定期接種 間隔緩和へ‐過密日程への対応確認

 厚生科学審議会予防接種・ワクチン分科会予防接種基本方針部会は17日、予防接種法に基づき、全額公費助成される「定期接種」の接種間隔の緩和を検討することを確認した。

 接種する年齢が決まっている定期の予防接種は、初回接種で「20日から56日までの間隔をおいて3回」(ジフテリア・百日咳・ポリオ・破傷風の4種混合ワクチン)など、接種間隔が決められており、発熱や急性疾患等のやむを得ない事情で接種できなかった場合を除き、接種間隔内に接種ができないと、自己負担の「任意接種」となってしまう。

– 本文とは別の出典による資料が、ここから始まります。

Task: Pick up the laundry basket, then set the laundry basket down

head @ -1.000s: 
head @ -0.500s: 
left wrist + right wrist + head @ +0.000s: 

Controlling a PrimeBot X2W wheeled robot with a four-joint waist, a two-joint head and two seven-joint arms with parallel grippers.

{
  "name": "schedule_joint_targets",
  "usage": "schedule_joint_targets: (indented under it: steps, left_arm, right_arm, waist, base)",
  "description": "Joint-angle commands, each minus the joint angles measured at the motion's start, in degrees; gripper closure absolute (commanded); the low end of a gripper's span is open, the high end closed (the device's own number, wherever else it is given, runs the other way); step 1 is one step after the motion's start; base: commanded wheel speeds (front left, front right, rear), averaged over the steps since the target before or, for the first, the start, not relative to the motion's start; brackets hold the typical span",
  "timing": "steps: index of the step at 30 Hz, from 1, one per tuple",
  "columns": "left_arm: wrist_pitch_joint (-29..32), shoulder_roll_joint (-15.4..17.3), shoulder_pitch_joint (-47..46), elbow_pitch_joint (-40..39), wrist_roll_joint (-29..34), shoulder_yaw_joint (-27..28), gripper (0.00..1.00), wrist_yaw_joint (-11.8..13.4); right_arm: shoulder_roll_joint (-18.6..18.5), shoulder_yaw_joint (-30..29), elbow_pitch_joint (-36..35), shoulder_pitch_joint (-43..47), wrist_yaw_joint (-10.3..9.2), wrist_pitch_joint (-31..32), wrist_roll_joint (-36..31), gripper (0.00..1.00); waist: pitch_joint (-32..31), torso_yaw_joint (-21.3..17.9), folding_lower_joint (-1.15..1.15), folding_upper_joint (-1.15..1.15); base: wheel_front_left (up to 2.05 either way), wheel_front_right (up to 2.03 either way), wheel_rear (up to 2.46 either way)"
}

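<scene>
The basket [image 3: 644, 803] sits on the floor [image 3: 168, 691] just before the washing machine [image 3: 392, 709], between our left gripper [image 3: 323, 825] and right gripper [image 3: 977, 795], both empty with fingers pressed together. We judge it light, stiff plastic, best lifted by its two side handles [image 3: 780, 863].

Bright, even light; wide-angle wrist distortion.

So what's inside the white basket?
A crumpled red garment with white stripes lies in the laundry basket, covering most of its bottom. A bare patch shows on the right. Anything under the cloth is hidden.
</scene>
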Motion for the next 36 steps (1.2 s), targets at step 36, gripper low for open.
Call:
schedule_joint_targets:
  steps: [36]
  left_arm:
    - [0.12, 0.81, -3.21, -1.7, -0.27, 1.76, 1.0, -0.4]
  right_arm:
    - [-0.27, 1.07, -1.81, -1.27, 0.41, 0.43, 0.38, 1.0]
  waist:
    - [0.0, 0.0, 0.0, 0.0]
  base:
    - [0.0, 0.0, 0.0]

 ただ、最近では、インフルエンザ菌b型(Hib)、小児用肺炎球菌など、新たなワクチンの導入に伴い、接種しなければならないワクチンが増え、予防接種のスケジュールが過密化。接種間隔内に受けないと任意接種になるため、接種の機会を逃してしまった場合の対応を求める声が上がっていた。

 そのため同部会では、各ワクチンごとに通常の接種間隔を超えて接種した場合の有効性・安全性について医学的な検証を行い、接種間隔の緩和に向けた検討を進める。

 この日の部会では、厚労省の「集団予防接種によるB型肝炎感染拡大の検証および再発防止に関する検討会」の提言を踏まえて同省がまとめた、今後の予防接種行政見直しのための取り組みも報告された。

 今年4月の予防接種制度の見直しにより、医薬品医療機器総合機構(PMDA)が企業から報告のあった副作用情報の収集、整理、分析を行うようになったことを受け、これらの業務の実施に必要な経費を補助するなどの体制強化を実施するとした。

 また、国立感染症研究所とPMDA、厚労省健康局結核感染症課を結ぶシステム・専用回線を今年度中に整備するなど、副反応報告で得られたリスク情報を関係行政機関が共有できる体制をより充実する方針も打ち出した。